Pourquoi les pages deviennent-elles rouges après avoir bu de l'alcool?

Une nouvelle découverte scientifique explique les raisons biologiques possibles pour lesquelles les gens développent une éruption faciale et pourquoi elle est plus prononcée chez certaines personnes. Donc le génome qui provoque la rougeur des pages, par exemple. Il affecte également l'abus d'alcool dans l'organisme et dans la circulation. Les effets de l'alcool, par contre, sont atténués [...]
Une nouvelle découverte scientifique explique les raisons biologiques possibles pour lesquelles les gens développent une éruption faciale et pourquoi elle est plus prononcée chez certaines personnes.
Donc le génome qui provoque la rougeur des pages, par exemple. Il affecte également l'abus d'alcool dans l'organisme et dans la circulation. Les effets de l'alcool, par contre, sont considérablement atténués pour la plupart des gens par une enzyme appelée aldéhid déshydrogéna mitocondrial (ALDH2). Il décompose l'alcool en composés moins nocifs dans un processus en plusieurs étapes d'abord, l'éthanol est transformé en composé d'acétaldéhyde, puis cassé en aceta.
Ainsi, cette enzyme représente une sorte de protection contre les effets nocifs de l'alcool.
Cependant, pour les personnes ayant une variante appelée Ce processus n'est pas si simple.
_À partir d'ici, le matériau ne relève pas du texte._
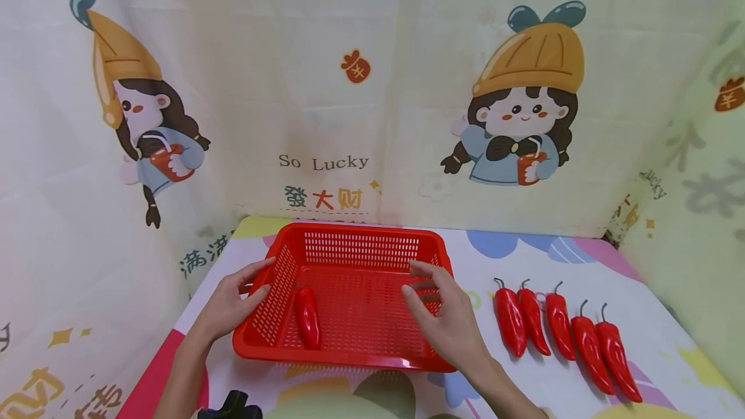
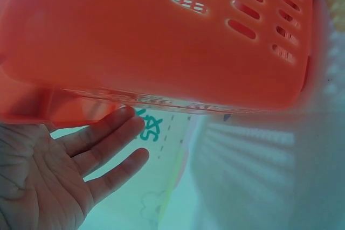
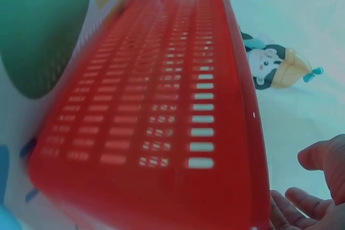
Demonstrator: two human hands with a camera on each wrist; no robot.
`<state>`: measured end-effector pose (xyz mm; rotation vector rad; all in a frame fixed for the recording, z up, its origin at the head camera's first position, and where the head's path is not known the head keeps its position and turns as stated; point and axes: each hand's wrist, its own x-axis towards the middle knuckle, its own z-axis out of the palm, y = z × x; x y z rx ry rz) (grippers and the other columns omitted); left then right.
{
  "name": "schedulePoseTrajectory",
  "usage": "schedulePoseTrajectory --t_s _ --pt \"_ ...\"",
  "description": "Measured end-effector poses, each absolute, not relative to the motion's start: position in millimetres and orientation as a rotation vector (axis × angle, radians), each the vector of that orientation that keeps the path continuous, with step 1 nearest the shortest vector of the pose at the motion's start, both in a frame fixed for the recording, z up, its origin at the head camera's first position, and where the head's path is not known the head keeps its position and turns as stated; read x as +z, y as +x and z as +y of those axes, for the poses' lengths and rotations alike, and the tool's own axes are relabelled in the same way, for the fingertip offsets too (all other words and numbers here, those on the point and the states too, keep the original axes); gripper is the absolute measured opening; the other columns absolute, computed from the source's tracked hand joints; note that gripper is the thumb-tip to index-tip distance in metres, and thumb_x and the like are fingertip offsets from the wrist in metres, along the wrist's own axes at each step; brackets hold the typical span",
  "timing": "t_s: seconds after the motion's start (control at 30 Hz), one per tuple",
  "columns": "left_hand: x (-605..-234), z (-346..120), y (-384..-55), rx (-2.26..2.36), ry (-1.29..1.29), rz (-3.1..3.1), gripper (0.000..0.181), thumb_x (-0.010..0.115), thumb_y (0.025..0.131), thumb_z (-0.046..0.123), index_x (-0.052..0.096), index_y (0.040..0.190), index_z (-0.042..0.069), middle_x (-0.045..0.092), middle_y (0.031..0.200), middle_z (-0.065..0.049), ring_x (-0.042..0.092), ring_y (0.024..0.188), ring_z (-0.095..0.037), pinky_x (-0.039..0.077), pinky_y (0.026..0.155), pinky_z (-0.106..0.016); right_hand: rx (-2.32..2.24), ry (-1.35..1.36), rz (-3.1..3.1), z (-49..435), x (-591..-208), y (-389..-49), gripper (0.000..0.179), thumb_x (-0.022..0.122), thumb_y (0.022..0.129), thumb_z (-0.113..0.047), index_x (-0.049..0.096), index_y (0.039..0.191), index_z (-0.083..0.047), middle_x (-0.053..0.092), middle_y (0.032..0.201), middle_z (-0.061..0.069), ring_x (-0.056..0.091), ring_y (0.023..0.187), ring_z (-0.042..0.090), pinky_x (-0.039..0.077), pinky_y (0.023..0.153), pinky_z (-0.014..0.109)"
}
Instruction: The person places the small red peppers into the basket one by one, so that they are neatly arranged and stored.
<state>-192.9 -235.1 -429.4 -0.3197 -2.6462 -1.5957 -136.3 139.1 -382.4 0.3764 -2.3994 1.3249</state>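
Note:
A red plastic basket [image 1: 343,359] with slotted walls stands on the table. One red chili pepper [image 1: 308,317] lies inside it, toward the left. At the basket's left wall is my left hand [image 1: 233,299], thumb over the rim side. The left wrist view shows the fingers of that hand [image 2: 59,181] straight and spread along the basket's outside [image 2: 161,52]; contact is hard to tell. Over the basket's right side my right hand [image 1: 445,315] hovers with thumb and fingers apart and nothing between them. In the right wrist view, this hand [image 3: 335,173] is beside the rim [image 3: 250,117].
Several red chili peppers [image 1: 559,325] lie in a slanted row on the table right of the basket. A patterned cloth [image 1: 407,83] hangs behind and at both sides. A small black object [image 1: 233,406] shows at the bottom edge, in front of the basket.

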Motion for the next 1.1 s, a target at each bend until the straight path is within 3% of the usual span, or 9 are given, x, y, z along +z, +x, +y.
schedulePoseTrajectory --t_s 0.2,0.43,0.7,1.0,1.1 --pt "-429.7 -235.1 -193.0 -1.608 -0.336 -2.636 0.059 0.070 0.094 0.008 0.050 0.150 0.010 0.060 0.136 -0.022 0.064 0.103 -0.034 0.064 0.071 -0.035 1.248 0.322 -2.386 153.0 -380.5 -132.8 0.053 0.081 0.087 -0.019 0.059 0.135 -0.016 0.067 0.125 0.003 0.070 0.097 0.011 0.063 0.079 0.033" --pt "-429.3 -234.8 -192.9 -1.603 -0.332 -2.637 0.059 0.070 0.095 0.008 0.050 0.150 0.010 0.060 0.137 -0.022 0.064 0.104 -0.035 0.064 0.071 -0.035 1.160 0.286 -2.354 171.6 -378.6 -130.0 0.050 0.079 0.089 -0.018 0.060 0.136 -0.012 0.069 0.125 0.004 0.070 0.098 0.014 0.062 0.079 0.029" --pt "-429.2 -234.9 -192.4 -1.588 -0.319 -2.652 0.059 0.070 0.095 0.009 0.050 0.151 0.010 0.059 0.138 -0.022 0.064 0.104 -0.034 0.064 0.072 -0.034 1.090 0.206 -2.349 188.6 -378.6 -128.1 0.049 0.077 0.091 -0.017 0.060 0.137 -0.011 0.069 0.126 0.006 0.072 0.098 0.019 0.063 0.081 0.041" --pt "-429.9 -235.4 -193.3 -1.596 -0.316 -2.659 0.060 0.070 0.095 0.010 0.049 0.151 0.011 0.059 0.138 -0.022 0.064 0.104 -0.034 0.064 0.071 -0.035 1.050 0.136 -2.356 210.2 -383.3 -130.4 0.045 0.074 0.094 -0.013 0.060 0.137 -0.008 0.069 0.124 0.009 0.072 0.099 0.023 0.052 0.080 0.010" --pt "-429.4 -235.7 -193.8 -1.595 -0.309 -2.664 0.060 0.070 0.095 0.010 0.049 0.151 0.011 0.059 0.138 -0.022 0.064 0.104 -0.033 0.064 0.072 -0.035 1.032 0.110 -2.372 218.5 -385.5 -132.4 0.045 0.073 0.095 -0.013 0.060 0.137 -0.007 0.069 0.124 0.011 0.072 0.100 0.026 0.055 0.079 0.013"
Leur enzyme a une fonction grandement réduite et, par conséquent, l'acétaldéhyde toxique peut rester dans leur corps beaucoup plus longtemps, causant des conséquences plus graves du surconsommation (et d'une pire gueule de bois). Cette option est pratiquement absente dans la plupart des gens du monde, sauf en Asie de l'Est, où la version de l'enzyme est présente chez environ un tiers des gens.
Les personnes qui boivent, bien qu'ayant ce génome, sont à un risque accru de cancer et ont aussi une chance de 48% plus élevée pour les maladies cardiaques, les médecins avertissent.
La recherche, dont les résultats sont publiés dans le magazine Science Translational Medicine, combine deux études différentes menées sur des souris avec une analyse des génomes de Biobank dans des échantillons du Japon et du Royaume-Uni.
La façon dont tout cela se rapporte à ALH2 reste à clarifier. Pour découvrir ce lien, des chercheurs dirigés par Joseph Wu, médecin et directeur de l'Institut cardio-vasculaire de Stanford, ont effectué une analyse génomique de 29 319 cas de maladies cardiaques.
Après avoir confirmé le lien entre la version ADH2****2 et la maladie cardiaque, les scientifiques se sont arrêtés à des échantillons de 9 personnes touchées. Après une boisson standard, on a constaté que les sujets avaient une fonction réduite des cellules endothéliales, qui joue un rôle clé dans la détermination du risque d'une maladie coronarienne de type courant].